Edward Harper’s Pastoral, completed by Lyell Cresswell, is the first movement of what was intended to be his Third Symphony. It is distinctly Scottish, closing with a setting of Burns’ Ye Banks and Braes. This follows a fanfare, a vocal passage and a striking passage for two violas and violin. Cresswell’s orchestration is very effective; the desired atmospheres are clear and the timbres complemented Cargill’s soft treatment of Burns’ words. However, though the individual sections in themselves were successful, they seemed to lack connection, so that the work felt more like a suite of five short movements, rather than the first movement of a symphony. The second movement of Harper’s symphony was to be based on a fugal arrangement of a poem in which Sir Walter Scott and Burns discuss their reputations. It would have been very interesting to see where Harper, or indeed Cresswell, might have taken the remainder of the work. Despite the possible lack of cohesion, though, the closing setting of Ye Banks, on a bed of open fifths in the strings, was very moving: ‘Thou minds me o’ departed joys/ Departed, never to return.’ It is all the more poignant given Cresswell’s programme note: ‘Perhaps the most moving thing to see in these sketches is the way in which the handwriting becomes more and more frail as the manuscript progresses... [Harper] completed the first movement only five days before he died... Realising this score is the very least I could do for such a close friend’.
Benjamin Britten’s Suite on English Folk Tunes closed the programme.

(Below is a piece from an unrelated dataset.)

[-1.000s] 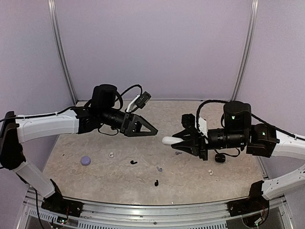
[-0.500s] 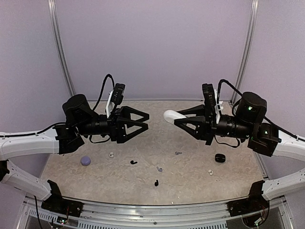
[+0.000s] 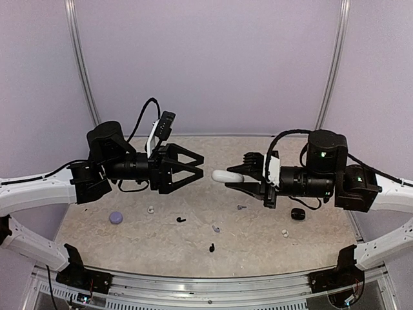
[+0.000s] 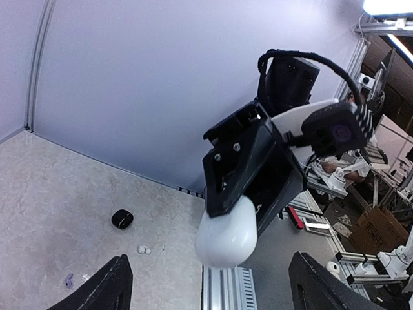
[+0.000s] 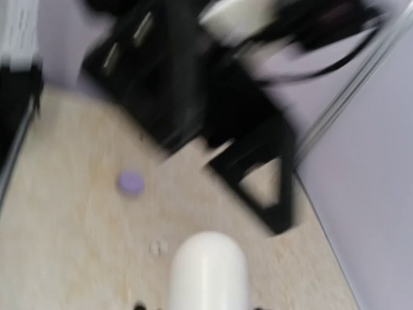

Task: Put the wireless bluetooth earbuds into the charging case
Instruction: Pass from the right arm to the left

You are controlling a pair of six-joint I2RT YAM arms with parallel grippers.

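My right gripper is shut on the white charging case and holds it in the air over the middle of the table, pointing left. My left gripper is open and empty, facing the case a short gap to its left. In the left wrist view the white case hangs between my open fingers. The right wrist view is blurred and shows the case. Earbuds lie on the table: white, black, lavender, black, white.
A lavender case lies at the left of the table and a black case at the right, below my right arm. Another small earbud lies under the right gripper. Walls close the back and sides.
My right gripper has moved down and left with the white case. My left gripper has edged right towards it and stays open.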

The music is unmistakeably the composer’s. ‘Cakes and Ale’, an excitable flash of woodwind, strings and percussion, does not, perhaps, portray what the title subject as might be expected, but was played with impressive coordination and rythmicity. A mediaeval scene is created by ‘Hankin Booby’, scored for wind ensemble above a tabor-like percussion feature. ‘Hunt the Squirrel’ is much like an American barn-dance, marking a return to excitability, before ‘Lord Melbourne’, a sombre close to the suite. The final movement featured wonderfully lyrical cor anglais playing, and a timpani figure reminiscent of the Mahler Wayfarer’s funeral march. Like the Harper’s Pastoral, Britten’s music is touching for being the work of a dying man. The composer complained of the exertion required to reach the top of the page, “so all the flutes and piccolos tend to get left out”.
The concert closed with a brief and far more cheery Bartok Romanian Dance as an encore, though the lacklustre applause barely deserved it. A small number of people had walked out during the dissonances of the first few minutes of the concert. This was a real shame, and I hope it will not cause the SCO to flee to the known formula of popular overture and Haydn symphony. The evening was moving and thrilling, and opened up a small genre of modern composition to an audience who were perhaps not ready for it. Walker, Cargill and the SCO played with supreme command of a wide range of emotions and retained the folk mood whilst employing a very impressive orchestral timbre.